Mean imputation often leads to more precise estimates and could remove selection issues, when missing values occur in patterns across individuals. Nevertheless, the above table indicates robust estimates in both dimensions with coefficients differing slightly. It looks as if the mean imputation neither changed standard errors nor treatment estimates. Additionally, the estimation method with OLS did not impact coefficients compared to logit as used in the study.

Replicate results with CF (Alan et al., Table 3)

Loop to train 5 causal forests on 5 outcomes (choicer1-5) in the following steps: (i) drop missings for each outcome Y (choicer1-5), (ii) Select and assign X, Y, W and cluster, (iii) train CF model on that data.

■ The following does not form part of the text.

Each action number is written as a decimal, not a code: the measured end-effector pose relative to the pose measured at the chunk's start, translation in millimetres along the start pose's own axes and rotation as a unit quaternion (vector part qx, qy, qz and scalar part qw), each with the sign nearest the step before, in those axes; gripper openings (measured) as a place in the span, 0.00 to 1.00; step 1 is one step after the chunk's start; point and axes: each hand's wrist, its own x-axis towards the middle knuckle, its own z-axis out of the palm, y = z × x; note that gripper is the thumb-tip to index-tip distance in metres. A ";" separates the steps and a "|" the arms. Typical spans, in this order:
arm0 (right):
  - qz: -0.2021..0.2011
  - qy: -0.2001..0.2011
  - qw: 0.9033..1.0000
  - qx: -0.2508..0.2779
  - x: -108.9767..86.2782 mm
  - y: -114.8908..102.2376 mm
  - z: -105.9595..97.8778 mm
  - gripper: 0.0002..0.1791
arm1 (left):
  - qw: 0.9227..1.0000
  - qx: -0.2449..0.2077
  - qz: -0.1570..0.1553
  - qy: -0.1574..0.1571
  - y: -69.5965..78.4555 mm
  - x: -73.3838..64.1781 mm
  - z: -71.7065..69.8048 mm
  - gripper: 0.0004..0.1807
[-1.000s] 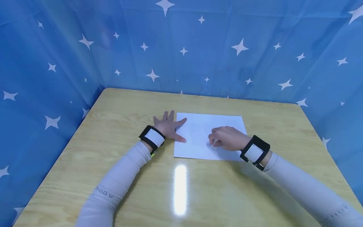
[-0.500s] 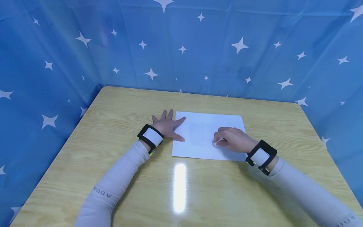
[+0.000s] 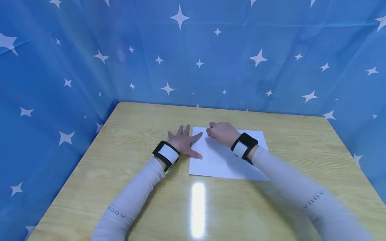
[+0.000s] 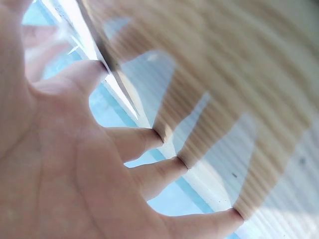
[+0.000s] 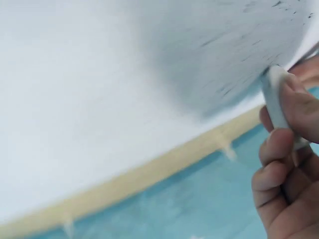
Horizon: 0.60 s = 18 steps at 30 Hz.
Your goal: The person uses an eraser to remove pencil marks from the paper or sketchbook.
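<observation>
A sheet of white paper (image 3: pixel 217 165) lies on the wooden table. My left hand (image 3: pixel 182 144) rests at its left edge with fingers spread, thumb and index finger over the paper and the others on the table. In the left wrist view the straight fingertips (image 4: pixel 172 167) touch the glossy surface. My right hand (image 3: pixel 223 133) is over the upper left part of the sheet. Between thumb and fingers it pinches a white eraser (image 5: pixel 275 97) whose dirty end meets the paper. Dark crumbs and streaks (image 5: pixel 227 89) lie near that end. The head view mostly hides the eraser.
The pale wooden table (image 3: pixel 144 134) extends around the paper on all sides. Behind it and at both sides hangs a blue curtain (image 3: pixel 135 67) with white stars. A bright light reflection (image 3: pixel 198 209) shows on the tabletop in front of the paper.
My right hand has moved from the right middle of the sheet to its upper left, closer to my left hand, still pinching the eraser. The left hand stays put; the head view shifted slightly.
</observation>
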 end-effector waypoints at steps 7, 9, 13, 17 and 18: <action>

	cf_choicer <- lapply(paste0("choicer", 1:5), function(x){

	# (i) Remove missings in Y (while keeping missings in X)
		df_nomiss <- df %>% drop_na(x) 

	# (ii) Assign covariates (X), outcome (Y), treatment (W) and cluster
		X <- df_nomiss %>%
			select(male,task_ability,raven,grit_survey1,belief_survey1,mathscore1,
				verbalscore1,risk,inconsistent) 		
		Y <- df_nomiss[,x] %>% pull #convert to vector with pull()
		W <- df_nomiss$grit 
		cluster <- df_nomiss$schoolid

	# (iii) Train CF
		set.seed(seed)
		causal_forest(X=X, Y=Y, W=W, clusters=cluster, seed=seed)
	})

	# Store estimated average treatment effects (ATE) 
	cf_ate <- sapply(cf_choicer, function(x){
		average_treatment_effect(x)
})


# Results table
cf_ate %>% 
	`colnames<-`(sapply(1:5, function(i) paste("Difficult Round",i))) %>%
	`rownames<-`(c("Est. treatment effect", "Std. Error")) %>%
	rbind(N=sapply(cf_choicer, function(x) nrow(x$X.orig))) %>%
	kable(format="markdown", digits=2)
Difficult Round 1 Difficult Round 2 Difficult Round 3 Difficult Round 4 Difficult Round 5
Est. treatment effect 0.11 0.18 0.16 0.17 0.15
Std. Error 0.05 0.05 0.06 0.07 0.06
N 1354 1351 1351 1350 1354

The estimated average treatment effects resemble those before obtained with OLS. Standard errors tend to be slightly higher possibly induced by the method and not having imputed.